**Problem to work on:** Please return each record below exactly, with nothing left out.

Entries taken from a collection:
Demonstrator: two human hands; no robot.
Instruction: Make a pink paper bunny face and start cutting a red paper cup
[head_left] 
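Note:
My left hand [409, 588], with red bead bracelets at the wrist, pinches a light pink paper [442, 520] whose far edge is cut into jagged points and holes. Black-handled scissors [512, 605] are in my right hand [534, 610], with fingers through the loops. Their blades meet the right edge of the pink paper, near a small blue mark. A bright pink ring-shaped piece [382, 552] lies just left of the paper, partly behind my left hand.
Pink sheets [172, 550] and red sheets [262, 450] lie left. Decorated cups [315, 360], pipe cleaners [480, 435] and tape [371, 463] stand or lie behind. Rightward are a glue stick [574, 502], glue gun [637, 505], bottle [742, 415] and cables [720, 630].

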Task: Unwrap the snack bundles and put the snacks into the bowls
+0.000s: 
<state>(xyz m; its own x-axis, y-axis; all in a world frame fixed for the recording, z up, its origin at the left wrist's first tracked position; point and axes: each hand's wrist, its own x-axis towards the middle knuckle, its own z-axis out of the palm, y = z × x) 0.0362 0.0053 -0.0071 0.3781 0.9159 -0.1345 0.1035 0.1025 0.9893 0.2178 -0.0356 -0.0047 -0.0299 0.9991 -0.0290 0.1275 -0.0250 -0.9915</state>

**Task result:**
Demonstrator: two human hands; no robot.
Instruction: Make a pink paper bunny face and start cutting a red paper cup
[head_left] 
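Note:
My left hand [409, 588], with red bead bracelets at the wrist, pinches a light pink paper [442, 520] whose far edge is cut into jagged points and holes. Black-handled scissors [512, 605] are in my right hand [534, 610], with fingers through the loops. Their blades meet the right edge of the pink paper, near a small blue mark. A bright pink ring-shaped piece [382, 552] lies just left of the paper, partly behind my left hand.
Pink sheets [172, 550] and red sheets [262, 450] lie left. Decorated cups [315, 360], pipe cleaners [480, 435] and tape [371, 463] stand or lie behind. Rightward are a glue stick [574, 502], glue gun [637, 505], bottle [742, 415] and cables [720, 630].
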
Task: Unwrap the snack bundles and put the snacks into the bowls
+0.000s: 
<state>(xyz m; its own x-axis, y-axis; all in a world frame fixed for the recording, z up, its origin at the left wrist's first tracked position; point and axes: each hand's wrist, its own x-axis towards the middle knuckle, its own z-axis out of the palm, y = z × x) 0.0362 0.0053 -0.0071 0.3781 0.9159 -0.1345 0.1035 0.1025 0.9893 0.2178 -0.0356 -0.0047 -0.0299 0.9991 -0.0290 0.1275 -0.0250 -0.9915</state>

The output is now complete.